Task brief: Extract all lines from the data beneath that include the word "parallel".

Records supplied:

• • •

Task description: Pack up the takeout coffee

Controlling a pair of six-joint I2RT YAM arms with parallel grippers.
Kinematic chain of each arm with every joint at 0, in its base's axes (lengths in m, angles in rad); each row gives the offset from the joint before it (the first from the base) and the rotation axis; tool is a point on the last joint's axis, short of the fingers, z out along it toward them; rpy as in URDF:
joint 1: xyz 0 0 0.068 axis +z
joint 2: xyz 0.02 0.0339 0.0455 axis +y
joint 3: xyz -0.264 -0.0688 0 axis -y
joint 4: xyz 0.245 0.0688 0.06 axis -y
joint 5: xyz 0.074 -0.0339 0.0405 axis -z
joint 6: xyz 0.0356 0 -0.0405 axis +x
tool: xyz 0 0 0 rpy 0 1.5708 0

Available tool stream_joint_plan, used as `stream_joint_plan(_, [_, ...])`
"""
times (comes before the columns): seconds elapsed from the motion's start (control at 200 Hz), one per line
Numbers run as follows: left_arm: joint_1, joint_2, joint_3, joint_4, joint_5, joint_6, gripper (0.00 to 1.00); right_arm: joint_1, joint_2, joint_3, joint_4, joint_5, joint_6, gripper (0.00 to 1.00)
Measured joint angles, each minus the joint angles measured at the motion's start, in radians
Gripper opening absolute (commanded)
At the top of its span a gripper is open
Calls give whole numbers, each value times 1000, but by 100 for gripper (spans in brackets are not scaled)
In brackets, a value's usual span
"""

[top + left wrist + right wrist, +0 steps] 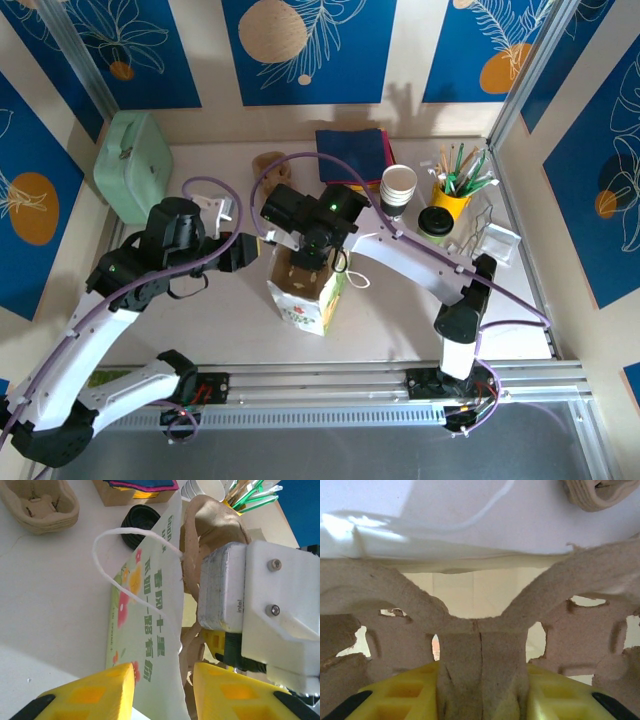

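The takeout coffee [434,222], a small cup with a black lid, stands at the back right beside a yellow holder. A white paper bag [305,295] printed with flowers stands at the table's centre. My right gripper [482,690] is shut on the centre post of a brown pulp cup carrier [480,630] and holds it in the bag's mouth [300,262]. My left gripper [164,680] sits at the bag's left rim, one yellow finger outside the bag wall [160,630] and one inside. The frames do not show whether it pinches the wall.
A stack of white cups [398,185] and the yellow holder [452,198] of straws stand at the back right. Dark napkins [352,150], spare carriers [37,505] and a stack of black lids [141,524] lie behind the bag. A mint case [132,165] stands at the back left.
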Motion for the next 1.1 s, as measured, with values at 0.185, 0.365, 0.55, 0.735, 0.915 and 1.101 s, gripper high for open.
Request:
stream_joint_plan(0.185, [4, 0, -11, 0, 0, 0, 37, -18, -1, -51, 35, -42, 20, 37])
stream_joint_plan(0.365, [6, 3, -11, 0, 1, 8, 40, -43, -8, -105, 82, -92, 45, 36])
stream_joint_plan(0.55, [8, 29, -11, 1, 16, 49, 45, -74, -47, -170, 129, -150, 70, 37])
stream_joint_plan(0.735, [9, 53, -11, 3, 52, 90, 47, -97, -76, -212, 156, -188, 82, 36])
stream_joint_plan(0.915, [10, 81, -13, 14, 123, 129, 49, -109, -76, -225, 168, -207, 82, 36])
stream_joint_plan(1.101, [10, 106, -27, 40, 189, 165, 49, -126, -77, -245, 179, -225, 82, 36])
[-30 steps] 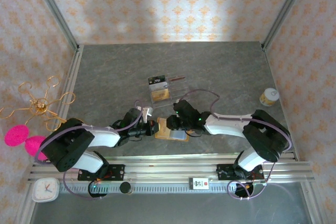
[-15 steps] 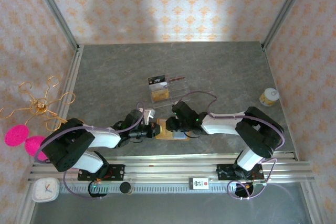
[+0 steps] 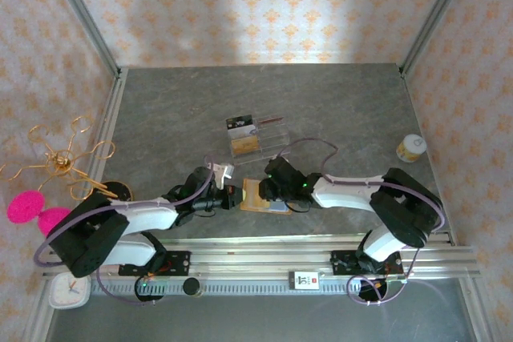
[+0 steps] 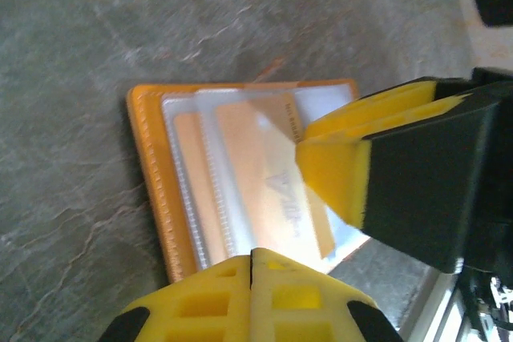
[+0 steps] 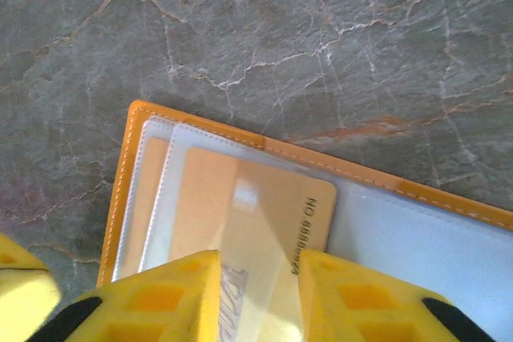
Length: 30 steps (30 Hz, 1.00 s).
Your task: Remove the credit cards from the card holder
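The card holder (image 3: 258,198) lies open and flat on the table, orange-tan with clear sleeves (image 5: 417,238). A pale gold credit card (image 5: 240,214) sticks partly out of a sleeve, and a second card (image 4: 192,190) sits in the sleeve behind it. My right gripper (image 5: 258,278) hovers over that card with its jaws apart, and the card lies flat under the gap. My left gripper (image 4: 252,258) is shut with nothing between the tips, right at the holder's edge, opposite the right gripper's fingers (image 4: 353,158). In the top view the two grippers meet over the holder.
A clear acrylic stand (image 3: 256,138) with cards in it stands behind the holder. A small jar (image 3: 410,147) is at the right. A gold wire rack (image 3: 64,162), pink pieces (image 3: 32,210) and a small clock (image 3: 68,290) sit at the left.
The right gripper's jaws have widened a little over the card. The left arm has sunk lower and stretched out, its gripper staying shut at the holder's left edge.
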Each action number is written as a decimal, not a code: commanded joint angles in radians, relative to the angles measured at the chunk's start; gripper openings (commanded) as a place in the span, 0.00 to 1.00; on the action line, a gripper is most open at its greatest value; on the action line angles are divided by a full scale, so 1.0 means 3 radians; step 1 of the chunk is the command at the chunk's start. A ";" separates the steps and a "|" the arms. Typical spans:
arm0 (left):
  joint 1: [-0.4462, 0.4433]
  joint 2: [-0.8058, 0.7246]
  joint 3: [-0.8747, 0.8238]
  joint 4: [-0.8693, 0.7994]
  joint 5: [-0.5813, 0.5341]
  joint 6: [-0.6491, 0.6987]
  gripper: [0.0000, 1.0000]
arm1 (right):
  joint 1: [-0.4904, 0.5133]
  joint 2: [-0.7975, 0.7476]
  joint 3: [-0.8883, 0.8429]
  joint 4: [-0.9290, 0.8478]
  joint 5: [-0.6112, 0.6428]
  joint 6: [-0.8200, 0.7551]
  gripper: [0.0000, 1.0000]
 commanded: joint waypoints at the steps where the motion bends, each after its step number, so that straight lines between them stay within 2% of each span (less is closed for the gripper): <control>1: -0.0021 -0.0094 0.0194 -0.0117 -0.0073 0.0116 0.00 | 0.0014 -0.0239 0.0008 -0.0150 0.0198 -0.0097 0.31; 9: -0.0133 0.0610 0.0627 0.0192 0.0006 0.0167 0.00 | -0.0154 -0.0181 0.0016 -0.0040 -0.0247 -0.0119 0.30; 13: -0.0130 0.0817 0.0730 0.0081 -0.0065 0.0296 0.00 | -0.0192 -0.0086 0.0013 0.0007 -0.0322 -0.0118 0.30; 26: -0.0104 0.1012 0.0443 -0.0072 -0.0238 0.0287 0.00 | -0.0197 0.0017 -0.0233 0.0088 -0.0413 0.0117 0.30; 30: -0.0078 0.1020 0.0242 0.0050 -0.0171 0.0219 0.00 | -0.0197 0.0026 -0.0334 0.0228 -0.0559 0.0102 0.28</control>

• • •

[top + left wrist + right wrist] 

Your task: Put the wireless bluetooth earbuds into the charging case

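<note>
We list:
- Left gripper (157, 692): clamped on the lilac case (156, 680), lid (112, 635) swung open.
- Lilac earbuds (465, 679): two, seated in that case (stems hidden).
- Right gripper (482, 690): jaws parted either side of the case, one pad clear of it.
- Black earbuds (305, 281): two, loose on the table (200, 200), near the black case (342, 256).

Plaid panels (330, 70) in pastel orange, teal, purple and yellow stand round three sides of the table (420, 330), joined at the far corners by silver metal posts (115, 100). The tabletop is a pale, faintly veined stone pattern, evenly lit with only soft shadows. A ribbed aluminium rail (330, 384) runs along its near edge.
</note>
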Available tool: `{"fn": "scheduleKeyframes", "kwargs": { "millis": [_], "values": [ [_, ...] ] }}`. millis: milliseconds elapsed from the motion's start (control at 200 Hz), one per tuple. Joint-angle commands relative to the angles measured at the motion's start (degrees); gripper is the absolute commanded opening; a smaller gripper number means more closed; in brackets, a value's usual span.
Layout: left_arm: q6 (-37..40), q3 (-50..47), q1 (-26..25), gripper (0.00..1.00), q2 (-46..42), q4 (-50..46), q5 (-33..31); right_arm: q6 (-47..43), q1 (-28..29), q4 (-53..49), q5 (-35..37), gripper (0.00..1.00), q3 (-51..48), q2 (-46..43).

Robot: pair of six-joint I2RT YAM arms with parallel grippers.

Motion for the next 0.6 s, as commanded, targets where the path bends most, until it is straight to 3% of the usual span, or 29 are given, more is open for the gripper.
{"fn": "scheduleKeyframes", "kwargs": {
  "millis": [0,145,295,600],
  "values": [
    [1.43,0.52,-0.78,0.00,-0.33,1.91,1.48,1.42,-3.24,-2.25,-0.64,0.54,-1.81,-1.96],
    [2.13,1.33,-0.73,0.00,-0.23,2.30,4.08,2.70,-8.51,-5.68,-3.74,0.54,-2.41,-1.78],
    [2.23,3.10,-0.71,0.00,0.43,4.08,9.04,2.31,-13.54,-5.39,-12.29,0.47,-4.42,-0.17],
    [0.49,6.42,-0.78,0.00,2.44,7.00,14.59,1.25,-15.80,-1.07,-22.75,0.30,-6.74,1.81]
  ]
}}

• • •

Result:
Controlling a pair of six-joint I2RT YAM arms with parallel grippers.
Robot: pair of six-joint I2RT YAM arms with parallel grippers.

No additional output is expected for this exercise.